Las vacaciones merecidas, deseadas y necesarias con las que todos soñamos cada día justo después de sonar el despertador. Uno puede elegir, dentro del amplio abánico de posibilidades que nos ofrecen hoy día tantos destinos, como montaña, playa, ocio, cultura, gastronomía, deporte y un largo etcetera, casi interminable.
Normalmente hay sitios que son mas o menos atractivos e interesantes, por brindar una o varias de estas posibilidades, y hay quizás uno y sólo uno que compite con el resto y es capaz de ofrecernos todas las opciones en una, y ese sitio tiene un nombre, me refiero a Canarias, afortunada si, pero además; sencilla, alegre, abierta y sutil, con pinceladas de un azul eterno, rugoso y fresco, con rasgos también ocres, en línea con el horizonte infinito, elástico e inalcanzable con la vista, un lugar de absoluta belleza salpicado por la calma, la paz y la tradición. Aquí se puede respirar hondo llenar los pulmones de brisa y dejar salir los sueños entre los dedos como arena fina.
Lejos de la corbata, o el uniforme, es difícil no encontrar un sitio donde alojarse a la medida de cada uno. Hoteles, de varias categorias, y con odertas de todo tipo, junto al mar o en el interior, casas rurales, en entornos de ensueño y como no apartamentos. De estos tengo que admitir que Parque Sol me sorprendió en gran medida, algo tan sencillo, como acogedor, tranquilo, sosegado, impoluto, cada rincón cristalino, como el agua salada de su piscina, donde solía dejarme mecer en un oasis de paz. Cada planta, parterre, bonsai, parecía tener un porque, cuidado, regado y mimado con tanto esmero, rodeaban los exteriores y conformaban un ambiente realmente placentero.

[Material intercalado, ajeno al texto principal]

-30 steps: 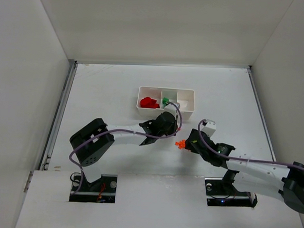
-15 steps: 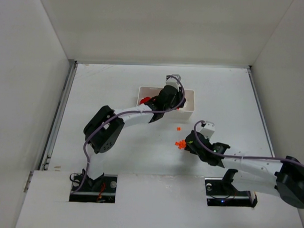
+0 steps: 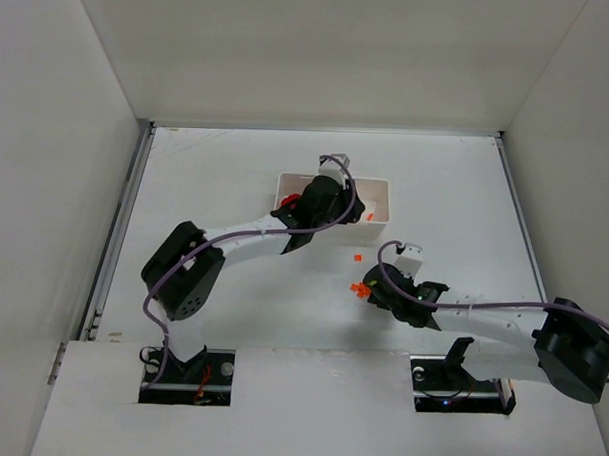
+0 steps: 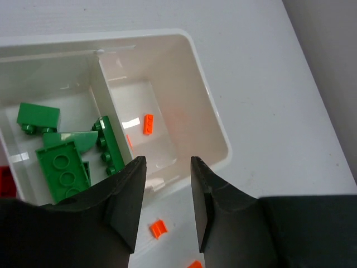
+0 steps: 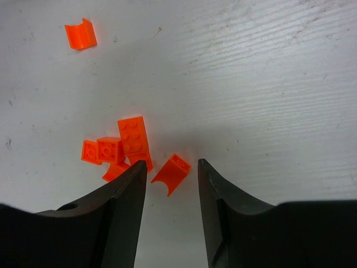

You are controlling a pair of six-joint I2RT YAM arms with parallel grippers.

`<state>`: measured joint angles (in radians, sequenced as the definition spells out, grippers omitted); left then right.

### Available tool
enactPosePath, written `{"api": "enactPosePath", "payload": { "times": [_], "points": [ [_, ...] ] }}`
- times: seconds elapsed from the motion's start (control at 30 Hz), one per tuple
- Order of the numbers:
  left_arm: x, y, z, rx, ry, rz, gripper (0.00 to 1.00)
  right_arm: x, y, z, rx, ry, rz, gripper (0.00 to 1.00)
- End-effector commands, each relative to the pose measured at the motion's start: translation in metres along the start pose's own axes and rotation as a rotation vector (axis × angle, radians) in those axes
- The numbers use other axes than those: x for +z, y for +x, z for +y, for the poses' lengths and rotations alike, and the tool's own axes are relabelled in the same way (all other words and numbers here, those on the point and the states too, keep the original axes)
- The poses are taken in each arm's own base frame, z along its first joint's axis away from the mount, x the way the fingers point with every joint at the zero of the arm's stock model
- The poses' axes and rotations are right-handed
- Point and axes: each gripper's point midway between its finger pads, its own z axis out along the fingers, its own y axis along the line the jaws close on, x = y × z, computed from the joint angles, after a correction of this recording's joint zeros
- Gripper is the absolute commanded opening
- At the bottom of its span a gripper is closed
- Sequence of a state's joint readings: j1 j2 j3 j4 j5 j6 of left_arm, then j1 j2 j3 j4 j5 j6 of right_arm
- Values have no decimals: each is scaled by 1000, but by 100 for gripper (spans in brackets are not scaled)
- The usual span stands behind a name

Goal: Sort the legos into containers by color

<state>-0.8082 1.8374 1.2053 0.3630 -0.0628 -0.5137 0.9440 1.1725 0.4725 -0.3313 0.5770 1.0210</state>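
The white three-compartment tray (image 3: 382,197) (image 4: 215,120) stands at mid-table. Its left compartment holds red bricks (image 3: 288,199), its middle one green bricks (image 4: 64,162), its right one a tiny orange piece (image 4: 148,124). My left gripper (image 3: 343,215) (image 4: 167,162) is open and empty, over the tray's near wall. A lone orange piece (image 3: 357,257) (image 4: 158,228) lies just in front of the tray. My right gripper (image 3: 370,288) (image 5: 170,163) is open, low over the table. A curved orange piece (image 5: 172,173) lies between its tips. A cluster of orange bricks (image 3: 360,289) (image 5: 120,148) lies beside its left finger.
The lone orange piece also shows at the top left of the right wrist view (image 5: 81,34). White walls close the table in on the left, back and right. The left arm hides much of the tray from above.
My left arm has swung from in front of the tray to over it. A lone orange piece now shows on the table there. My right gripper has crept left onto the orange cluster.
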Motion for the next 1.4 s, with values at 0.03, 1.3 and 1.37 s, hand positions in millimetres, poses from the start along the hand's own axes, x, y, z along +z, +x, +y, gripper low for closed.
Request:
{"api": "enactPosePath", "payload": {
  "times": [0.03,1.3,1.37],
  "points": [
    [-51,-18,-21,-25,75,-78,34,-4,-9,21,32,-41,-9,47],
    [-102,134,-36,102,59,72,37,44,-257,87,-23,-130,-355,29],
    [-96,135,-37,115,56,76,36,45,-259,88,-18,-132,-354,36]
  ]
}}
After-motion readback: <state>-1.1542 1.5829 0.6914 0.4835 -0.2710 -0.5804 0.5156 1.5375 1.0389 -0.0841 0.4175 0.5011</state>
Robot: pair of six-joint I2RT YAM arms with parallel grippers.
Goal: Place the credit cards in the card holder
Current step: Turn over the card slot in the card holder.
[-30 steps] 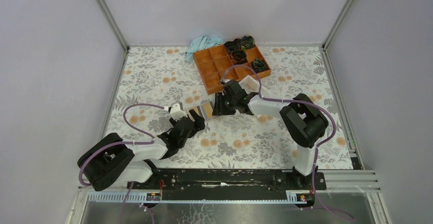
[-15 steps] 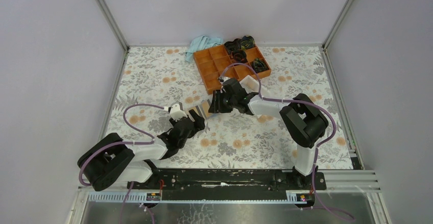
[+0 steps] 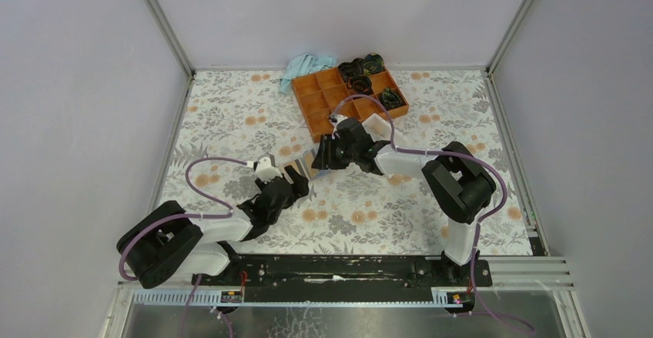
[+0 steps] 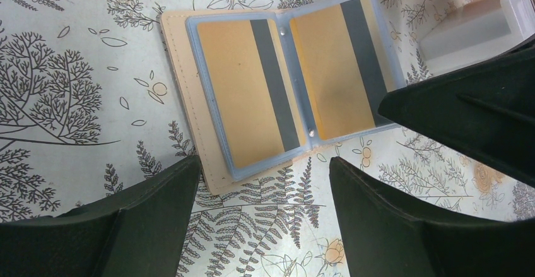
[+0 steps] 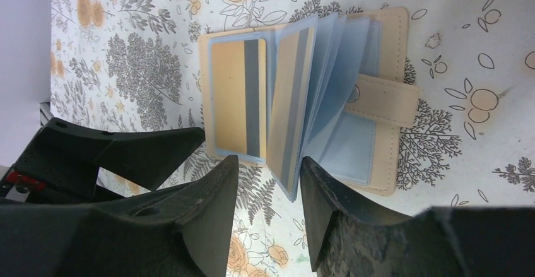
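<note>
The tan card holder (image 4: 180,69) lies open on the floral table; it also shows in the top view (image 3: 309,164) and the right wrist view (image 5: 394,43). Its clear bluish sleeves hold gold credit cards (image 4: 238,94) with dark stripes, also seen in the right wrist view (image 5: 228,97). Several sleeves stand fanned up, and the closure tab (image 5: 385,100) lies across the right half. My left gripper (image 4: 265,170) is open and empty just near of the holder. My right gripper (image 5: 268,163) is open, its jaws either side of the lower edge of a raised sleeve. No loose card shows.
An orange compartment tray (image 3: 323,103) with dark items in its back cells stands behind the holder. A light blue cloth (image 3: 303,67) lies at the back wall. The two grippers sit close together over the holder, left (image 3: 296,178) and right (image 3: 323,157).
My right gripper has shifted a little left and away over the holder, and a sleeve page has come up with it. The left arm has barely moved.
</note>
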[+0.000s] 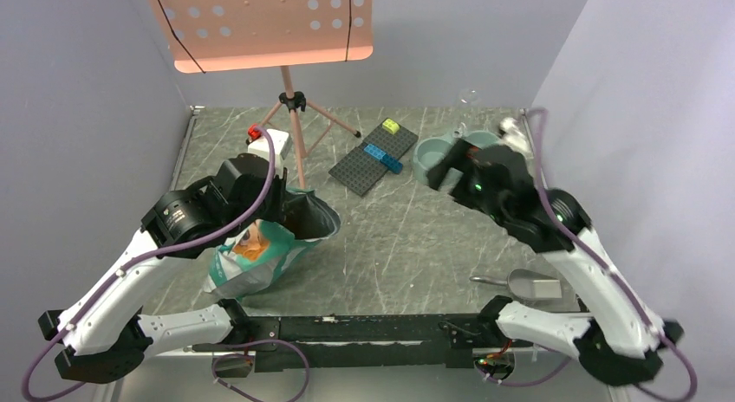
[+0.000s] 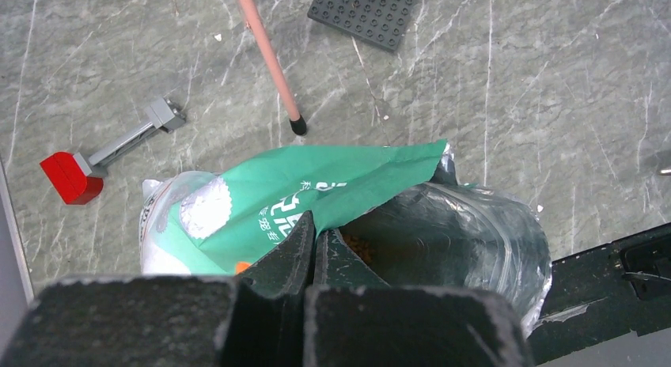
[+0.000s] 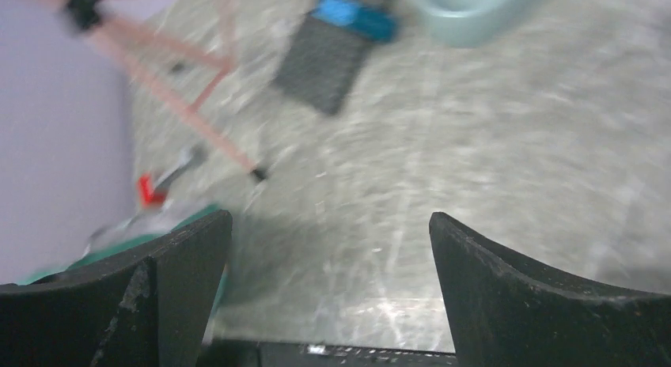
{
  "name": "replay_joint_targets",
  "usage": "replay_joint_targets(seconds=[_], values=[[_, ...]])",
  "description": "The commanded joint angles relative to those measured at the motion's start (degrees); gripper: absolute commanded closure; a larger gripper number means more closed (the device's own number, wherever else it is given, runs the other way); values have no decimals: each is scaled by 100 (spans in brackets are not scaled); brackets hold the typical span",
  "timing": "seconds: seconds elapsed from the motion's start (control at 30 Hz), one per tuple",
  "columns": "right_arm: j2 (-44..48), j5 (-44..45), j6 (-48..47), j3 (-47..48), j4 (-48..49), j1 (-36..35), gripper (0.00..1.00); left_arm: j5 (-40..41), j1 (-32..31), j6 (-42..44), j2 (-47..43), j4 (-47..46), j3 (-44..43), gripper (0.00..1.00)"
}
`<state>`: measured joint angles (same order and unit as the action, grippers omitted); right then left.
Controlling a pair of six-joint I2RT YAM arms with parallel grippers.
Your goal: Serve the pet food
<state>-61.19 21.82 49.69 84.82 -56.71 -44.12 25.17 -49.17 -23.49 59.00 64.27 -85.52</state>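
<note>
The teal-green bag [image 1: 260, 255] lies at the left with its foil-lined mouth [image 2: 467, 240] held open. My left gripper [image 2: 315, 228] is shut on the bag's top rim [image 1: 284, 204]. A little brown pet food [image 2: 358, 247] shows deep inside, right beside the fingers. The pale blue-grey bowl [image 1: 431, 156] stands at the back right. My right gripper [image 1: 444, 171] hovers just in front of it, jaws wide open and nothing between them [image 3: 328, 232]. Its wrist view is blurred and looks left across the table toward the bag [image 3: 119, 248].
A metal scoop [image 1: 530, 285] lies at the near right. A dark baseplate [image 1: 368, 164] with a blue brick [image 1: 382, 156] sits mid-back. A pink stand's leg [image 2: 269, 62] ends beside the bag. A red-tipped grey tool [image 2: 75, 175] lies at the left.
</note>
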Motion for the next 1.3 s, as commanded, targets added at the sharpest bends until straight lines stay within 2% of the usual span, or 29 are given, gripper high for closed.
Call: replay_joint_targets(seconds=[0.0, 0.17, 0.3, 0.37, 0.5, 0.67, 0.73, 0.8, 0.87, 0.97, 1.13, 1.27], values=[[745, 1034, 1455, -1271, -1410, 893, 0, 135, -1, -28, -88, -348, -234, 100], [484, 10, 1895, -2483, -1777, 2510, 0, -97, 4, -7, -58, -492, -286, 100], [558, -119, 2357, -3028, -1868, 3113, 0, -337, 4, -36, -95, -626, -187, 100], [778, -266, 2482, -3380, -1812, 3663, 0, -436, 4, -68, -113, -679, -132, 100], [921, -1111, 2077, -4236, -1034, 4706, 0, -627, 3, -103, -171, -752, -99, 100], [578, -1481, 1840, -4975, -286, 5253, 0, -761, -1, -96, -239, -798, -77, 100], [451, -1607, 1695, -5205, 80, 5329, 9, -807, 2, -86, -247, -786, -84, 100], [341, -1813, 1369, -5338, 555, 5324, 31, -820, -1, -58, -262, -771, -96, 100], [132, -1997, 1132, -5428, 970, 5169, 55, -819, 1, -30, -287, -767, -99, 100], [-384, -1974, 924, -5262, 1276, 4243, 78, -856, 4, 21, -314, -775, -76, 100], [-1650, -1576, 577, -4309, 1313, 1675, 98, -939, 4, 90, -416, -855, 54, 100], [-2272, -1765, -560, -3702, 1976, -38, 100, -689, 10, 94, -592, -1080, 354, 100]])
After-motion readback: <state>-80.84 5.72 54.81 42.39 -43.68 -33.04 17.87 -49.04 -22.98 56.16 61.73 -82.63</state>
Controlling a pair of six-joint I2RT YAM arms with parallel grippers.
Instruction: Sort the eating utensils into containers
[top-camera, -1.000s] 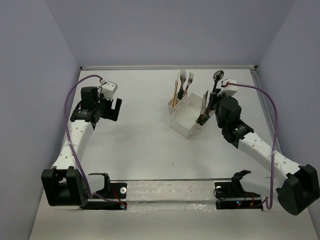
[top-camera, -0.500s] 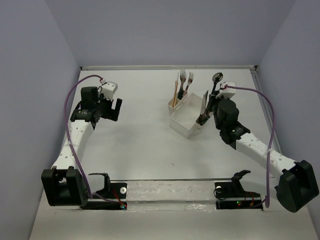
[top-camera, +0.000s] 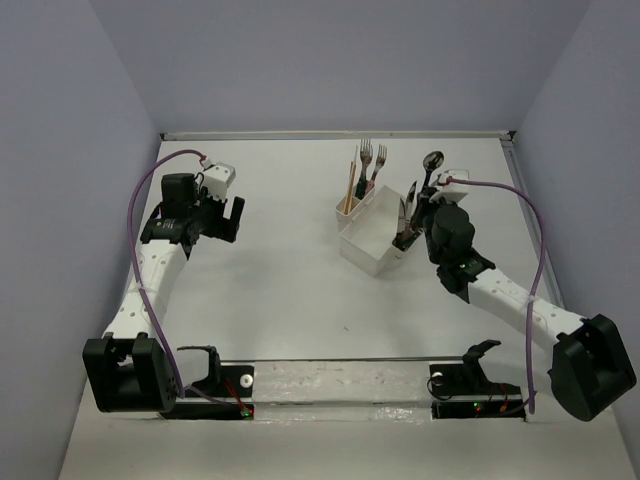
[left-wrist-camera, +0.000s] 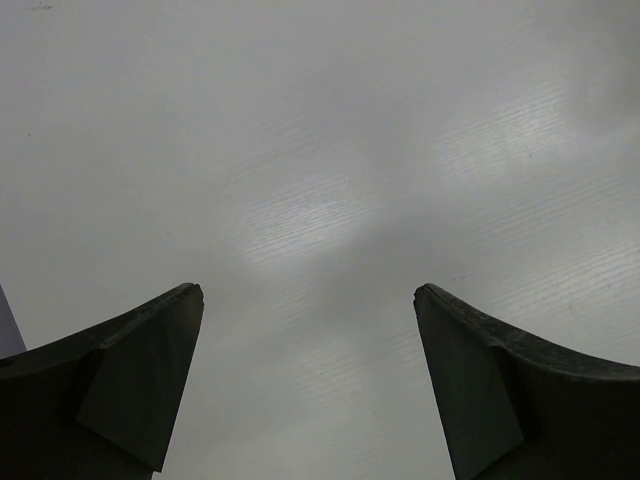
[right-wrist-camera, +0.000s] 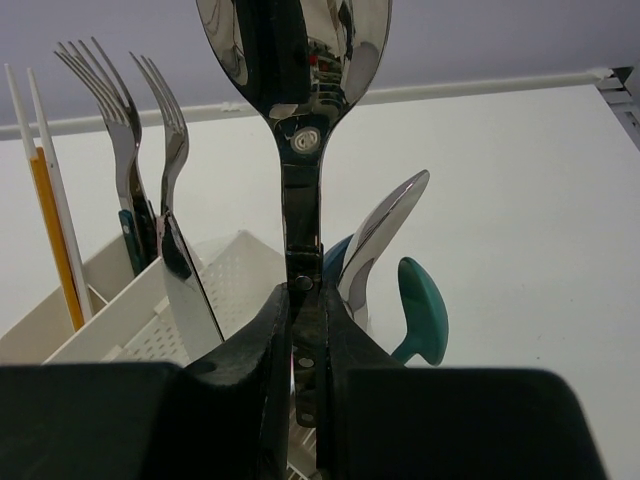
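Over the right end of the caddy (top-camera: 366, 256), right claw (right-wrist-camera: 305, 305) pinches a spoon (right-wrist-camera: 355, 50) upright. Guessing next is lowering it into that slot; left claw (left-wrist-camera: 310, 300) sits spread.

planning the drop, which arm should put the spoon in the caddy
Right. The right gripper is shut on the spoon, upright at the caddy's right end. The left gripper hangs open and empty over the table, far away.

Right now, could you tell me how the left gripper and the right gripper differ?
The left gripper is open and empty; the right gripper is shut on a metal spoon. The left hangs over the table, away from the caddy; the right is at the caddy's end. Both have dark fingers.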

Al amanecer solía sentarme en la terraza mi apartamento, absorto disfrutando del silencio de la mañana, y como con el alba, solía saludar a Luis, propietario de este sueño real, que me sacó de un estado estrés y me transportó a otro de sosiego.
Siempre pendiente del funcionamiento y del bienestar de sus clientes, incansable, ordenado, y de una esmerada educación, era un reflejo como su entorno de paz y tranquilidad.
Gracias Luis, por hacer gala de la hospitalidad y por cuidar las formas como tu lo haces. Gracias también por contribuir a que este maravilloso destino siga siendo garante de la salud, la tranquilidad, el reposo y sea un referente vacacional.
Mientras esta cultura de mención, se anteponga a los intereses de una minoría, y el foco tan bien dibujado en tu gestión siga siendo la satisfacción del cliente, dificilmente otros destinos pudieran ser cuando menos competitivos.